Emmy and Oscar nominee Joss Whedon is probably best known for his popular TV series Buffy the Vampire Slayer, his cult favorite Firefly, and subsequent movie of the franchise, Serenity.
But nothing in his past can equal his achievement of writing and directing the new superhero movie Marvel’s The Avengers which brings Iron Man, The Hulk, Thor, Captain America, Black Widow and Hawkeye together, when Nick Fury, the director of the peacekeeping agency S.H.I.E.L.D. needs them to save the world.
Are you a fan of Marvel’s and how hard was it to figure out how to bring the superheroes together?
I am a fan of what Marvel has established. The films they have released are extremely informative, useful and fun, but when they first came to me, Thor and Captain America were not even close to being finished. I just felt like, ‘Okay, you have all these moving parts, but how can you possibly bring them together?’
Iron Man, The Hulk, Thor and Captain America don’t seem like they could co-exist and ultimately that is what intrigued me and made me go, ‘This can be done and this should be done.’

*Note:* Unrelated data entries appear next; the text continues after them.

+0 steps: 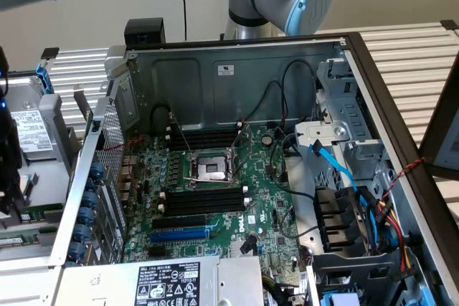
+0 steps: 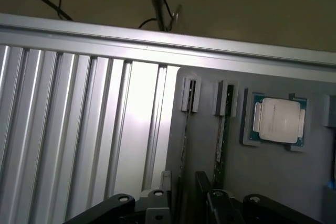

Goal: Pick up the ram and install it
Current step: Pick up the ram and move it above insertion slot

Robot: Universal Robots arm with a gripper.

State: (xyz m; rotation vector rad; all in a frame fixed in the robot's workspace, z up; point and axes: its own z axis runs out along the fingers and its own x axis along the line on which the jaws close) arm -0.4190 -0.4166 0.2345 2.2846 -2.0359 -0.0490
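Observation:
Two thin ram sticks stand on edge in grey holders on a grey tray (image 2: pixel 205 145): one pale-edged ram (image 2: pixel 185 140) and one green ram (image 2: pixel 222 135). My gripper (image 2: pixel 184 200) hovers over the tray, open, its fingers (image 2: pixel 161 190) on either side of the line of the pale-edged stick and holding nothing. In the exterior view the gripper (image 1: pixel 7 155) is a dark shape at the far left, outside the computer case. The motherboard (image 1: pixel 215 198) lies in the open case, with long black memory slots (image 1: pixel 204 201) beside the processor socket (image 1: pixel 211 170).
A processor chip (image 2: pixel 278 121) sits in the tray beside the sticks. Ribbed aluminium table (image 2: pixel 79 129) borders the tray. In the case are a blue slot (image 1: pixel 179 234), blue and black cables (image 1: pixel 337 170), a drive cage (image 1: pixel 344 105) and a power supply (image 1: pixel 165 281).

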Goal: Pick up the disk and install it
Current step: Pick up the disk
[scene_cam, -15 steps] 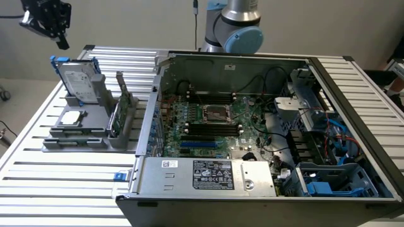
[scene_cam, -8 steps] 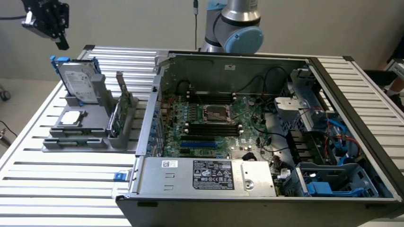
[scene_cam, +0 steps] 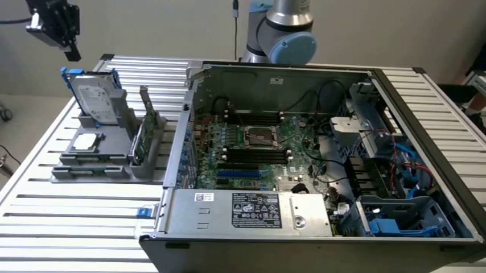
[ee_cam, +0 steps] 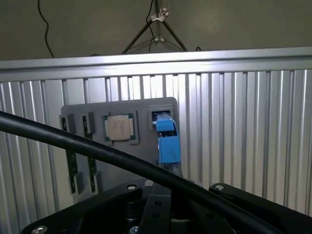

These people don’t belong together and wouldn’t get along, and as soon as that dynamic came into focus, I realized that I actually had something to say about these people.
What was the biggest challenge for you personally being the guy who finally brought The Avengers together?
I think the exciting thing speaks for itself. That bunch of characters, that bunch of actors playing them, that much money. It was kind of a no-brainer.
The hardest part was the structure. How do you put them together? How do you make everybody shine? How do you let the audience’s identification drift from person to person without making them feel like they’re not involved?
It’s a very complicated structure.It’s not necessarily ornate or original, but it had to be right, it had to be earned from moment-to-moment, and that’s exhausting. That was still going on in the editing room after we’d shot.
What was your approach to the spectacle in the film?
The most important thing for me was that it not be spectacle for its own sake. That it be earned, that it be believable, that you knew exactly what was at stake, who had to get where from where and how, and what was in their way.
I don’t just want a blur of things crashing around, I want to know how everybody’s doing.
What in your mind separates a good comic book adaptation film from a bad one?
It’s capturing the essence of the comic and being true to what’s wonderful about it, while remembering that it’s a movie and not a comic book. I think with the first Spiderman they figured out the formula of tell the story that they told in the comic.
It was compelling, that’s why it’s iconic, but at the same time they did certain things that only a movie can do.